🤖 AI Summary
This work addresses vision-based referring instance detection (InsDet) in the open-world setting—precisely localizing semantic-matching instances of a given reference object in previously unseen test images. Existing methods neglect the inherent distributional shift and exhibit limited generalization to novel categories and scenes. To bridge this gap, we propose IDOW: the first framework that explicitly formulates InsDet as an open-world problem. IDOW fine-tunes foundation models (FMs) on open-world data, integrating metric learning with novel data augmentation strategies—namely, distractor sampling and novel-view synthesis—to jointly optimize proposal detection and instance matching in a two-stage pipeline. Evaluated on two newly established benchmarks, IDOW achieves substantial improvements over state-of-the-art methods under both conventional and novel-instance detection settings, yielding over +10 AP points on average.
📝 Abstract
Instance detection (InsDet) aims to localize specific object instances within a novel scene imagery based on given visual references. Technically, it requires proposal detection to identify all possible object instances, followed by instance-level matching to pinpoint the ones of interest. Its open-world nature supports its wide-ranging applications from robotics to AR/VR, but also presents significant challenges: methods must generalize to unknown testing data distributions because (1) the testing scene imagery is unseen during training, and (2) there are domain gaps between visual references and detected proposals.

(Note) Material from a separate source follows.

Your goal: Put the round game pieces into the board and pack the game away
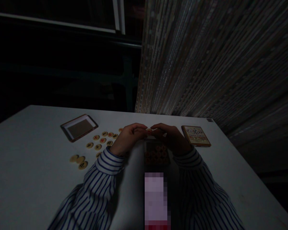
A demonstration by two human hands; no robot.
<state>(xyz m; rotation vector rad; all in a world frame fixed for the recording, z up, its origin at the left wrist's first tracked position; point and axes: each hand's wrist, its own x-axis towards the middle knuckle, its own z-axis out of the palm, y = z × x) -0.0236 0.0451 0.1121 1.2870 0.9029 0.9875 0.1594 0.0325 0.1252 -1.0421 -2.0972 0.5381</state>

Existing methods attempt to tackle these challenges by synthesizing diverse training examples or utilizing off-the-shelf foundation models (FMs). However, they only partially capitalize the available open-world information. In this paper, we approach InsDet from an Open-World perspective, introducing our method IDOW. We find that, while pretrained FMs yield high recall in instance detection, they are not specifically optimized for instance-level feature matching. To address this, we adapt pretrained FMs for improved instance-level matching using open-world data. Our approach incorporates metric learning along with novel data augmentations, which sample distractors as negative examples and synthesize novel-view instances to enrich the visual references. Extensive experiments demonstrate that our method significantly outperforms prior works, achieving>10 AP over previous results on two recently released challenging benchmark datasets in both conventional and novel instance detection settings.